Omit all pictures and transcribe only the lines in the entries below that run from the line with "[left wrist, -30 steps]" through the line with "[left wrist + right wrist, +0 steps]".
════════════════════
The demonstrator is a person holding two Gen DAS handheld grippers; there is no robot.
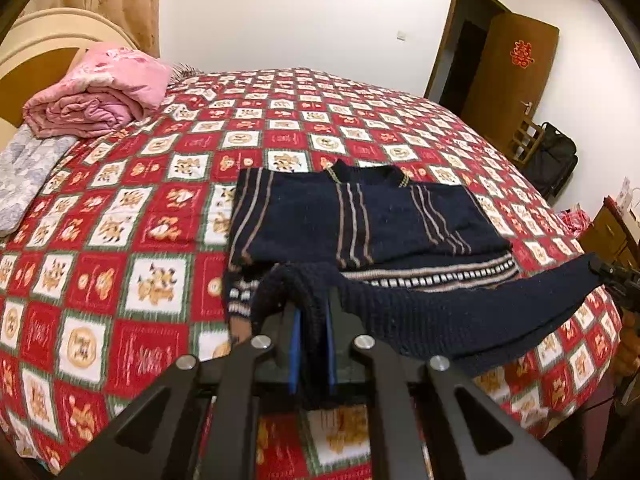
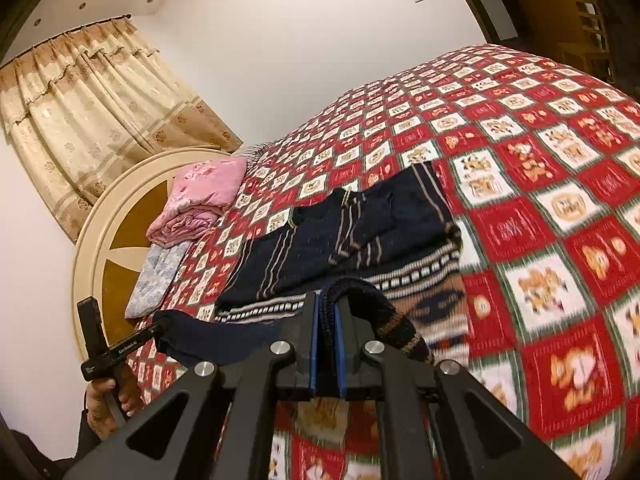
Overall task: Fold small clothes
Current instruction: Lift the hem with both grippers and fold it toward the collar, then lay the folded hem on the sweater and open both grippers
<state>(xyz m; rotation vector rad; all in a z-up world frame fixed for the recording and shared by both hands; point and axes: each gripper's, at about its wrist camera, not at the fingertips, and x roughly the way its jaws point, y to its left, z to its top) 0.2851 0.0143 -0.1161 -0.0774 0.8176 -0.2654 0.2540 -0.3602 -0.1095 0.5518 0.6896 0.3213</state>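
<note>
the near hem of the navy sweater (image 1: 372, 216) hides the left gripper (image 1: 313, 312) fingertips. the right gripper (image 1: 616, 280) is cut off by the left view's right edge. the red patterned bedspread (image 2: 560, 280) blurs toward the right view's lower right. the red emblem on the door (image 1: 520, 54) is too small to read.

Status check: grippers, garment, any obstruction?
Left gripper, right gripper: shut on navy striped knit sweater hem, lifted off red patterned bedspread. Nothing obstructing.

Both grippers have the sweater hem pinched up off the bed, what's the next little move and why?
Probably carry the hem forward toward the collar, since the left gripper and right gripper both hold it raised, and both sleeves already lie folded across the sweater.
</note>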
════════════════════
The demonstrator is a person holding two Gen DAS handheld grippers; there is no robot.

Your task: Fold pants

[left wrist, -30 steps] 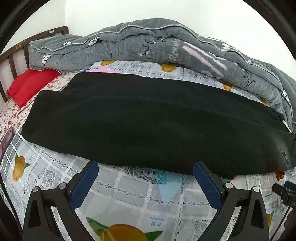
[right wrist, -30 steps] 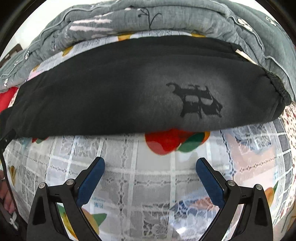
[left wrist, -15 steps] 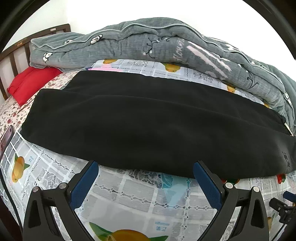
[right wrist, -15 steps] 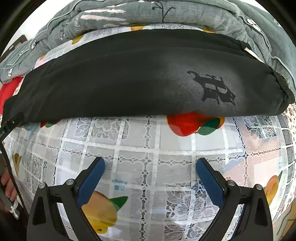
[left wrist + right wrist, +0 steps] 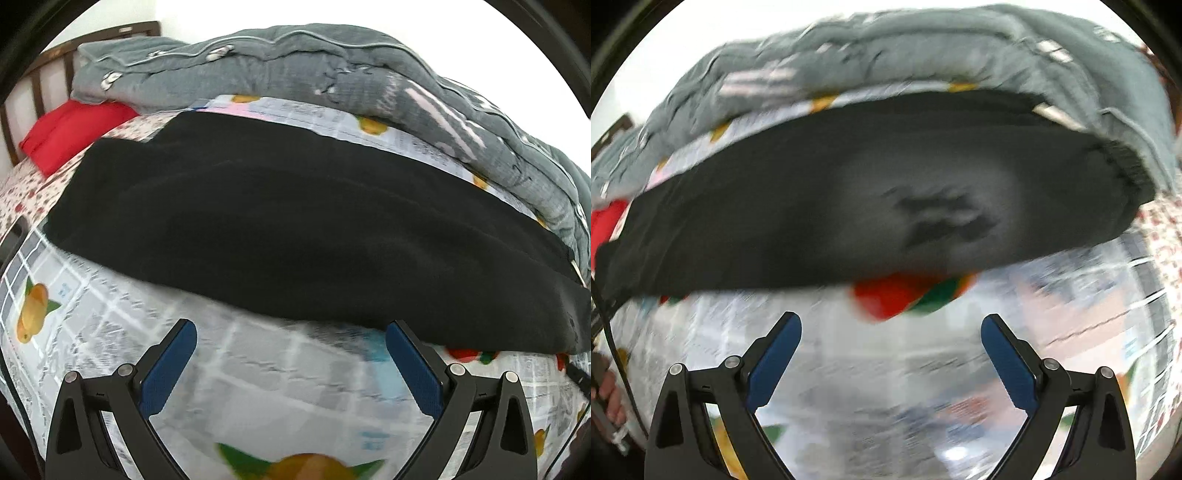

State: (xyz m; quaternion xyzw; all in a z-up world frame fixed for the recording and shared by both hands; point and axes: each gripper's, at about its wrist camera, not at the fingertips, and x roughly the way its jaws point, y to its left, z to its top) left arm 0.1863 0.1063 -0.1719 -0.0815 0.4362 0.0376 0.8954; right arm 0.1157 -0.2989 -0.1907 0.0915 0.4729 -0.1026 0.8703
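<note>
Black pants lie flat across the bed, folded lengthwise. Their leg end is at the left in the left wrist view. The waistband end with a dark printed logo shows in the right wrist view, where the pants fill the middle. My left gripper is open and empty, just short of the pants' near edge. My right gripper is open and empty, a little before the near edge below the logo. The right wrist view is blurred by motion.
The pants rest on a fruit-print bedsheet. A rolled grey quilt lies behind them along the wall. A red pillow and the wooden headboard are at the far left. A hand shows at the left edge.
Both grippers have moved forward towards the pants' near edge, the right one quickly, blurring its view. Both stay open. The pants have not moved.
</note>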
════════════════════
YOUR SOLUTION
[left wrist, -30 steps] 
[right wrist, -30 steps] 
[left wrist, -15 steps] 
[right wrist, -15 steps] 
[left wrist + right wrist, +0 steps] 

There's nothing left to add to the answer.